Pour diviser par trois (par habitant) en trente ans les émissions de gaz carbonique dues à la consommation d'énergie, les facteurs déterminants sont : les économies d'énergie, un recours intensif aux possibilités de production de biomasse pour le chauffage et pour le biocarburant, l'utilisation, dans toute la mesure des possibilités, de la technique des moteurs de véhicules bi-énergie (électricité et carburants), l’usage thermique de l’électricité ; ce sont là des techniques évidemment perfectibles mais d'ores et déjà connues et validées. S'y ajoutera peut-être la séquestration du gaz carbonique, sur laquelle il faut travailler. Ces changements supposent une augmentation du prix de l'énergie, que l'on supposera ici progressive dès aujourd'hui.
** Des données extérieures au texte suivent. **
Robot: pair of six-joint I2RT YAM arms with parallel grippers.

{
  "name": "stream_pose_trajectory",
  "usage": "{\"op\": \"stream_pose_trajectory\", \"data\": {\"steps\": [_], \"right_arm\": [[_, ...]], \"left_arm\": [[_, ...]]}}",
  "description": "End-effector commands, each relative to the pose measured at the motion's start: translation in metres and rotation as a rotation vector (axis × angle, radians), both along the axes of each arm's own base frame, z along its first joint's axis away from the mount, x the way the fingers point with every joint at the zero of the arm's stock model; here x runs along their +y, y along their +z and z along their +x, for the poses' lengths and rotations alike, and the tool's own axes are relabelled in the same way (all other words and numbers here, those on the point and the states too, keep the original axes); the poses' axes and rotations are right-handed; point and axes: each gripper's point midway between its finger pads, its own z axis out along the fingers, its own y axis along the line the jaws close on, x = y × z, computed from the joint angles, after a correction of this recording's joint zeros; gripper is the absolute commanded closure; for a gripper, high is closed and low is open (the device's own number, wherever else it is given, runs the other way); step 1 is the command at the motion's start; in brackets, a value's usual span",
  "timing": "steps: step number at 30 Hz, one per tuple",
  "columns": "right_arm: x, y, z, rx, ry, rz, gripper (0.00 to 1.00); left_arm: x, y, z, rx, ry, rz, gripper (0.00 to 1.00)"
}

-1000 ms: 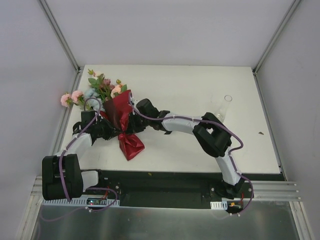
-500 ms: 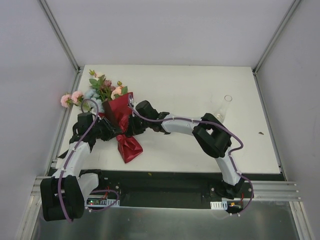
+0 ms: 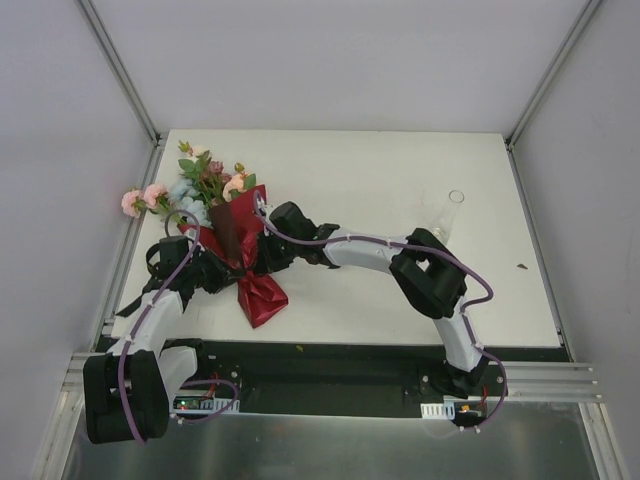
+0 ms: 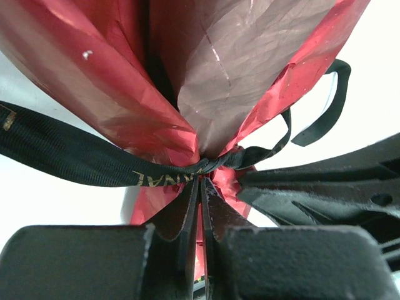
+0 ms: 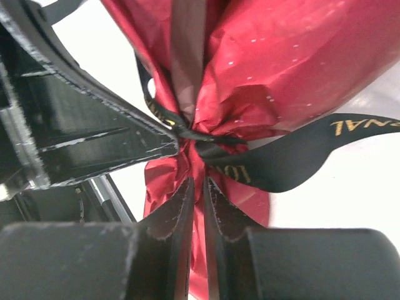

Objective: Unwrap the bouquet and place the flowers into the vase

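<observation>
The bouquet lies at the table's left, in dark red crinkled paper tied with a black ribbon with gold lettering. The flowers, pink, peach and pale blue, fan out of its far end. My left gripper is shut, its tips against the ribbon's knot; I cannot see ribbon between them. From the other side, my right gripper is shut on the red paper just below the knot. The clear glass vase stands at the right, far from both grippers.
The paper's lower tail spreads toward the table's near edge. Some pink blooms hang over the left edge by the frame rail. A ribbon loop trails free on the white table. Both grippers meet tip to tip at the knot.
My left arm has drawn back and down toward the near-left. Its gripper opened briefly and shut again at the knot. The bouquet shifted slightly; the right gripper kept its hold.
</observation>
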Motion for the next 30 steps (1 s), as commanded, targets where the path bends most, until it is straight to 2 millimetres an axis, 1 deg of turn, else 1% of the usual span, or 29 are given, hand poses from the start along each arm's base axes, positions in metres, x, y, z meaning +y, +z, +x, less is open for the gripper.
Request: {"op": "stream_pose_trajectory", "data": {"steps": [1, 2, 6, 8, 10, 11, 12, 13, 14, 15, 17, 18, 21, 22, 24, 27, 30], "right_arm": [[0.014, 0.061, -0.014, -0.077, 0.055, 0.095, 0.86], [0.017, 0.061, -0.017, -0.077, 0.061, 0.1, 0.86], [0.023, 0.036, -0.025, -0.013, 0.073, 0.091, 0.86], [0.025, 0.027, -0.027, 0.001, 0.076, 0.094, 0.87], [0.022, 0.014, -0.027, 0.014, 0.067, 0.07, 0.88], [0.021, 0.013, -0.025, 0.006, 0.059, 0.066, 0.88], [0.02, 0.008, -0.025, 0.006, 0.057, 0.057, 0.88], [0.017, 0.004, -0.024, -0.001, 0.059, 0.046, 0.89], [0.016, 0.002, -0.023, -0.005, 0.056, 0.042, 0.89], [0.015, -0.003, -0.023, -0.001, 0.056, 0.031, 0.89], [0.011, -0.009, -0.022, 0.009, 0.049, 0.021, 0.89], [0.01, -0.012, -0.022, 0.014, 0.048, 0.015, 0.9], [0.007, -0.015, -0.02, 0.017, 0.043, 0.009, 0.89], [0.006, -0.016, -0.019, 0.018, 0.044, 0.008, 0.9], [0.006, -0.016, -0.019, 0.022, 0.043, 0.008, 0.89], [0.005, -0.016, -0.018, 0.021, 0.042, 0.01, 0.89], [0.004, -0.016, -0.018, 0.02, 0.04, 0.008, 0.9]], "left_arm": [[0.005, -0.019, -0.015, 0.065, 0.019, 0.029, 0.98], [0.005, -0.019, -0.015, 0.064, 0.018, 0.032, 0.99], [0.005, -0.017, -0.013, 0.05, 0.008, 0.036, 0.99], [0.003, -0.013, -0.012, 0.036, -0.002, 0.027, 0.99], [0.002, -0.005, -0.007, 0.01, -0.014, 0.024, 0.96], [0.001, -0.002, -0.006, 0.0, -0.021, 0.023, 0.95], [-0.001, 0.006, -0.003, -0.026, -0.035, 0.015, 0.93], [-0.001, 0.01, -0.001, -0.041, -0.041, 0.015, 0.88], [-0.002, 0.015, -0.001, -0.048, -0.05, 0.014, 0.85], [-0.001, 0.024, 0.003, -0.079, -0.051, 0.021, 0.83], [0.001, 0.031, 0.003, -0.091, -0.06, 0.04, 0.79], [0.002, 0.042, 0.007, -0.123, -0.066, 0.055, 0.78], [0.006, 0.051, 0.01, -0.154, -0.111, 0.119, 0.79], [0.009, 0.051, 0.01, -0.163, -0.129, 0.153, 0.8], [0.009, 0.051, 0.011, -0.153, -0.163, 0.164, 0.83], [0.004, 0.05, 0.012, -0.138, -0.235, 0.149, 0.88], [-0.002, 0.047, 0.013, -0.121, -0.287, 0.183, 0.89]]}}
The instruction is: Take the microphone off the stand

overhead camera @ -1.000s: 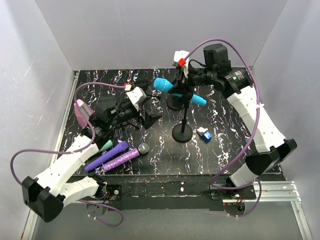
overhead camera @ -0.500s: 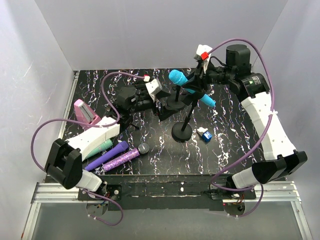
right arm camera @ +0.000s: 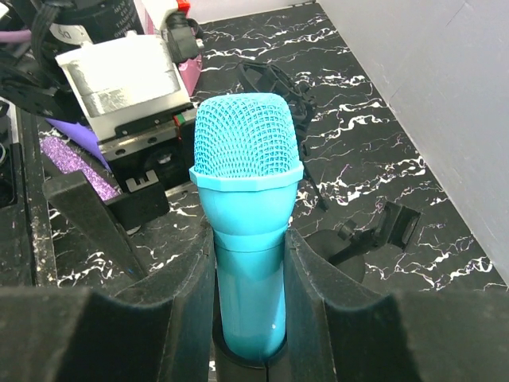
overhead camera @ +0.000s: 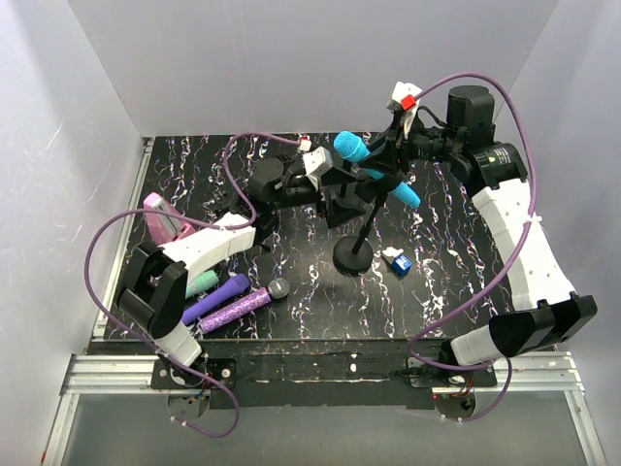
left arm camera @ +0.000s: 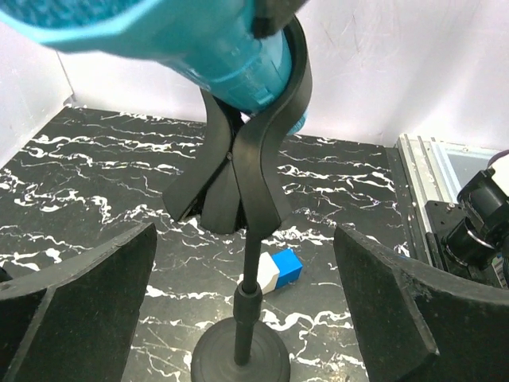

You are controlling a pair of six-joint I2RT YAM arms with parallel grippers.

Mais la dynamique des changements qui devront intervenir pour arriver à ce résultat est très différente selon les cas : une tranche nucléaire n’entre en production que huit ou dix ans après la décision de la construire ; une augmentation progressive des prix aura un effet sur la consommation de bois énergie avant de se faire sentir sur la consommation de biocarburant ; au-delà des volumes de bois d'ores et déjà disponibles, il faut du temps pour faire pousser un arbre, même à croissance rapide etc. ; la technique des moteurs bi-énergie demande à être démontrée sur des prototypes ; elle pourra se diffuser rapidement mais seulement lorsque le prix du carburant pétrolier aura été porté à un niveau suffisant et au fur et à mesure du renouvellement des voitures ; les chauffage et chauffe-eau solaires ne deviendront intéressants que lorsque le prix de l'énergie aura suffisamment augmenté. En tenant compte de ces paramètres, on a essayé de dresser un tableau emploi-ressources dans quinze ans dans l’hypothèse où le prix de l’énergie fossile augmente progressivement au rythme de 1 cme € par litre chaque année. Dans 15 ans,
c'est-à-dire en 2020. La consommation Comme les prix dans quinze ans auront moins augmenté que ce qui est prévu par le scénario à l’échéance de trente ans, la consommation dans quinze ans sera « en ligne » avec une projection à trente ans qui serait intermédiaire entre la consommation tendancielle et celle du scénario de division par trois. Pour le transport par route, on comptera l’énergie en « équivalent carburant liquide ». Pour l’industrie et l’agriculture, on supposera que l’évolution tendancielle conduirait à une consommation constante.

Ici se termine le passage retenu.